- **Problem description**
An exact, complete copy of the entries is what is needed.

- **Items from a dataset**
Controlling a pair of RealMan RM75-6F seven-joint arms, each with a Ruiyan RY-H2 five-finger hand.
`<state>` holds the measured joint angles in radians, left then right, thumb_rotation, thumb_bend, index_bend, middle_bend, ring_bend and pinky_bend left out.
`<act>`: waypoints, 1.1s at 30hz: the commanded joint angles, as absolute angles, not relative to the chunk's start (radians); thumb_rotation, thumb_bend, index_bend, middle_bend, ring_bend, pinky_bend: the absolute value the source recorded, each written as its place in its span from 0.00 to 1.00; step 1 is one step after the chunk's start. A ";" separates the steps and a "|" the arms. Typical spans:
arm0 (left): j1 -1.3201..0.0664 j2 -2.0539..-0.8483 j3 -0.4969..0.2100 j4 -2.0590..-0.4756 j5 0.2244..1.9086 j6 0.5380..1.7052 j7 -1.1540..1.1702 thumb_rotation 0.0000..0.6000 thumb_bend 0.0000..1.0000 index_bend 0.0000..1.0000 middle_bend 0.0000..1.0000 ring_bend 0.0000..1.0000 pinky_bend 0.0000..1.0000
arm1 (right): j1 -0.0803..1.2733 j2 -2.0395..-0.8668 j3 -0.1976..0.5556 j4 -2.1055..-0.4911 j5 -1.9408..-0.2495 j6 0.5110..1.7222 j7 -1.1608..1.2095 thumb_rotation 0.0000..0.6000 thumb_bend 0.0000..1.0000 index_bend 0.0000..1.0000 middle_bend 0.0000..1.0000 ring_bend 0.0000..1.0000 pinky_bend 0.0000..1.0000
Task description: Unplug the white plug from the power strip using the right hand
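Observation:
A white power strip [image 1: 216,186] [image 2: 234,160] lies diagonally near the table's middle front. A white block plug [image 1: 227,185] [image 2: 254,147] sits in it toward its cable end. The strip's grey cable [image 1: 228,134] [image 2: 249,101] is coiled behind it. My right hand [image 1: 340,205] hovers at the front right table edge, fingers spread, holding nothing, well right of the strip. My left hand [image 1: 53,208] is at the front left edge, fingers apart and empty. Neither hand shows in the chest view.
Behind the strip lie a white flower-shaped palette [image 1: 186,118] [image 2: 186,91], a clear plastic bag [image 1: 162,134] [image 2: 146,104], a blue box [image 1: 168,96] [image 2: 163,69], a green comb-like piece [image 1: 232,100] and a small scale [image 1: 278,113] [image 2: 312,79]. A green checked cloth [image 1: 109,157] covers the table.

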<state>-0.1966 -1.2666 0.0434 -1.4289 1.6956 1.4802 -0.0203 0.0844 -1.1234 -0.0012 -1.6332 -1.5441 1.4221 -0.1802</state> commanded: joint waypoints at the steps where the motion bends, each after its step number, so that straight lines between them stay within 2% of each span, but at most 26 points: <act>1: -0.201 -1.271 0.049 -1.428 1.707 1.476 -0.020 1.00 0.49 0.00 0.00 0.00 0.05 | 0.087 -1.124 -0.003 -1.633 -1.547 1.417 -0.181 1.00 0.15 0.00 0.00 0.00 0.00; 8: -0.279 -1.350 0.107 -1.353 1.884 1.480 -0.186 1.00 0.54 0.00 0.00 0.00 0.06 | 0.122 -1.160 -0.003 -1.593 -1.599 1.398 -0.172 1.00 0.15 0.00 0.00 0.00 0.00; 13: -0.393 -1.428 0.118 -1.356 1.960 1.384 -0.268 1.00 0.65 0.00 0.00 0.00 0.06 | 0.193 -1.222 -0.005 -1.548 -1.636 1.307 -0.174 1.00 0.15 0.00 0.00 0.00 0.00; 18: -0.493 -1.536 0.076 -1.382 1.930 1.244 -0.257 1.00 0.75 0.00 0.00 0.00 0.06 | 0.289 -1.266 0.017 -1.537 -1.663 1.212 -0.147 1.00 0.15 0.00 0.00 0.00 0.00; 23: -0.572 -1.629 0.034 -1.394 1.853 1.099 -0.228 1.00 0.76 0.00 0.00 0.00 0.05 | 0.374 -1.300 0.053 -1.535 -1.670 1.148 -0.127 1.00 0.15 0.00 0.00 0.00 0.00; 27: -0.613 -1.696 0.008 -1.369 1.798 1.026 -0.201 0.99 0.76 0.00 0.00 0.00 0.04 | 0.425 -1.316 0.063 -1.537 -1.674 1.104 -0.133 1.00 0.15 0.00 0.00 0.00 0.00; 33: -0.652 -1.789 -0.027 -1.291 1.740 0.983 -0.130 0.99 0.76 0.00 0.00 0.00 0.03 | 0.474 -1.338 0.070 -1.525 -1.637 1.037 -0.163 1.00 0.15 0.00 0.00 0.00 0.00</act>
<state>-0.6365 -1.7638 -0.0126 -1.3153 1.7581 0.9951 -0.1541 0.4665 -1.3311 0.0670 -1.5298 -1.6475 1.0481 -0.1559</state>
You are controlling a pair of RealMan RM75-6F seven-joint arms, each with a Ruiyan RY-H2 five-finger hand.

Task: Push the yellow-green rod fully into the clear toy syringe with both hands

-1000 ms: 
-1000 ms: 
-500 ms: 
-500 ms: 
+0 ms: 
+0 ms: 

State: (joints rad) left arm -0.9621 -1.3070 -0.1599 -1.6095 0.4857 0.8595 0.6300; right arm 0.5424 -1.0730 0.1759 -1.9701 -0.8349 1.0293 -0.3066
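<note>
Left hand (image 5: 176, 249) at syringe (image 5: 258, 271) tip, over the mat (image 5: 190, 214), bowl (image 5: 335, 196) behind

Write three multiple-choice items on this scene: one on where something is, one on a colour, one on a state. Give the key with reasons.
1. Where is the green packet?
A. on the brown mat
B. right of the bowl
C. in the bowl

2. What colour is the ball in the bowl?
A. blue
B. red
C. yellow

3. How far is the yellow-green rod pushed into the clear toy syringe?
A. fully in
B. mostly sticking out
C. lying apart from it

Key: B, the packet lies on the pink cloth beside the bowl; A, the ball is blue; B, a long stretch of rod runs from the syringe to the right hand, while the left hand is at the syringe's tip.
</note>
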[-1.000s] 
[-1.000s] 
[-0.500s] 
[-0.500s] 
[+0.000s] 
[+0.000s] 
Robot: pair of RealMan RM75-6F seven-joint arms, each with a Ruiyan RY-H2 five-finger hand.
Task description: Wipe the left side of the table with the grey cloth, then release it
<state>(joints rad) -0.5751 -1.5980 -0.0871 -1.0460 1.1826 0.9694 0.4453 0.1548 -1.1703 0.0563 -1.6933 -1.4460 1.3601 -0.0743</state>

- **Solved problem**
Controlling a pair of RealMan RM75-6F seven-joint arms, each with a Ruiyan RY-H2 five-finger hand.
`<state>` holds the measured joint angles in radians, left then right, thumb_rotation, thumb_bend, index_bend, middle_bend, ring_bend and pinky_bend left out.
`<act>`: waypoints, 1.1s at 30hz: the commanded joint angles, as absolute angles, not relative to the chunk's start (radians); thumb_rotation, thumb_bend, index_bend, middle_bend, ring_bend, pinky_bend: the absolute value the source recorded, each written as its place in its span from 0.00 to 1.00; step 1 is one step after the chunk's start. A ";" separates the steps and a "|" the arms. Typical spans:
arm0 (left): j1 -1.3201..0.0664 j2 -2.0539..-0.8483 j3 -0.4969..0.2100 j4 -2.0590..-0.4756 j5 0.2244..1.9086 j6 0.5380..1.7052 j7 -1.1540..1.1702 thumb_rotation 0.0000..0.6000 thumb_bend 0.0000..1.0000 index_bend 0.0000..1.0000 middle_bend 0.0000..1.0000 ring_bend 0.0000..1.0000 pinky_bend 0.0000..1.0000
arm1 (right): j1 -0.0803..1.2733 j2 -2.0395..-0.8668 j3 -0.1976..0.5556 j4 -2.1055..-0.4911 j5 -1.9408..-0.2495 j6 0.5110..1.7222 j7 -1.1608..1.2095 thumb_rotation 0.0000..0.6000 thumb_bend 0.0000..1.0000 index_bend 0.0000..1.0000 middle_bend 0.0000..1.0000 ring_bend 0.0000..1.0000 pinky_bend 0.0000..1.0000
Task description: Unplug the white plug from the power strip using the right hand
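Observation:
A white power strip [image 1: 216,186] [image 2: 234,160] lies diagonally near the table's middle front. A white block plug [image 1: 227,185] [image 2: 254,147] sits in it toward its cable end. The strip's grey cable [image 1: 228,134] [image 2: 249,101] is coiled behind it. My right hand [image 1: 340,205] hovers at the front right table edge, fingers spread, holding nothing, well right of the strip. My left hand [image 1: 53,208] is at the front left edge, fingers apart and empty. Neither hand shows in the chest view.
Behind the strip lie a white flower-shaped palette [image 1: 186,118] [image 2: 186,91], a clear plastic bag [image 1: 162,134] [image 2: 146,104], a blue box [image 1: 168,96] [image 2: 163,69], a green comb-like piece [image 1: 232,100] and a small scale [image 1: 278,113] [image 2: 312,79]. A green checked cloth [image 1: 109,157] covers the table.
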
<state>-0.1966 -1.2666 0.0434 -1.4289 1.6956 1.4802 -0.0203 0.0844 -1.1234 -0.0012 -1.6332 -1.5441 1.4221 -0.1802</state> commanded: joint waypoints at the steps where the motion bends, each after its step number, so that straight lines between them stay within 2% of each span, but at most 26 points: <act>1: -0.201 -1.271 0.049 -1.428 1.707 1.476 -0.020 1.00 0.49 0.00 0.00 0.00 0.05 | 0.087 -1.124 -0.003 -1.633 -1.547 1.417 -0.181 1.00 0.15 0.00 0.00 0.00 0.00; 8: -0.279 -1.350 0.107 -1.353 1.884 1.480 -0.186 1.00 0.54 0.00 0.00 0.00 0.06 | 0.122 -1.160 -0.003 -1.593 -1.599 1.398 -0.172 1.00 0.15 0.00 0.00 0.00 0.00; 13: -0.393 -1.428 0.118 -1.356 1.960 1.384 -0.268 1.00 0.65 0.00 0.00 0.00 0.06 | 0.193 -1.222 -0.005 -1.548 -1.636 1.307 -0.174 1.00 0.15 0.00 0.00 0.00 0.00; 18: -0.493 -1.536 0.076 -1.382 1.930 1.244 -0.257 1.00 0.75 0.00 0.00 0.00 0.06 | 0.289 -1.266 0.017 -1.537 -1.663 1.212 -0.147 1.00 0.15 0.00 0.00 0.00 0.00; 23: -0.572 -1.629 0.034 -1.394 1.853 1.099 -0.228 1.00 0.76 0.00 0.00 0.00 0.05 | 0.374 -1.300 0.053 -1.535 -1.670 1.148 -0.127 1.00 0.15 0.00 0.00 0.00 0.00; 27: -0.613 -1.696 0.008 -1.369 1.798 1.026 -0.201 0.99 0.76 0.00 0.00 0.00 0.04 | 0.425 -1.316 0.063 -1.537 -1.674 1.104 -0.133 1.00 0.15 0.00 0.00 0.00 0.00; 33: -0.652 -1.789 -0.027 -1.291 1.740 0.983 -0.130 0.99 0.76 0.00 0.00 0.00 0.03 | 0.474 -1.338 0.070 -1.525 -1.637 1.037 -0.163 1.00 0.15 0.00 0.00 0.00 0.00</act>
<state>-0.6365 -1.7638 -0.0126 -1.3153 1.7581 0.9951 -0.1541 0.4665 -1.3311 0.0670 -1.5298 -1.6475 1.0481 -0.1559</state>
You are controlling a pair of RealMan RM75-6F seven-joint arms, each with a Ruiyan RY-H2 five-finger hand.

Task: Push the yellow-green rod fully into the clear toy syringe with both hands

-1000 ms: 
-1000 ms: 
-500 ms: 
-500 ms: 
+0 ms: 
+0 ms: 

State: (joints rad) left arm -0.9621 -1.3070 -0.1599 -1.6095 0.4857 0.8595 0.6300; right arm 0.5424 -1.0730 0.1759 -1.9701 -0.8349 1.0293 -0.3066
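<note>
Left hand (image 5: 176, 249) at syringe (image 5: 258, 271) tip, over the mat (image 5: 190, 214), bowl (image 5: 335, 196) behind

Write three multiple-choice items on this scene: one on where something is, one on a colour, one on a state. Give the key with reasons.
1. Where is the green packet?
A. on the brown mat
B. right of the bowl
C. in the bowl

2. What colour is the ball in the bowl?
A. blue
B. red
C. yellow

3. How far is the yellow-green rod pushed into the clear toy syringe?
A. fully in
B. mostly sticking out
C. lying apart from it

Key: B, the packet lies on the pink cloth beside the bowl; A, the ball is blue; B, a long stretch of rod runs from the syringe to the right hand, while the left hand is at the syringe's tip.
</note>
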[-1.000s] 
[-1.000s] 
[-0.500s] 
[-0.500s] 
[+0.000s] 
[+0.000s] 
Robot: pair of RealMan RM75-6F seven-joint arms, each with a Ruiyan RY-H2 five-finger hand.
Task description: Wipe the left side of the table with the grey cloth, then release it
<state>(joints rad) -0.5751 -1.5980 -0.0871 -1.0460 1.1826 0.9694 0.4453 0.1548 -1.1703 0.0563 -1.6933 -1.4460 1.3601 -0.0743</state>

With this, the exercise is complete.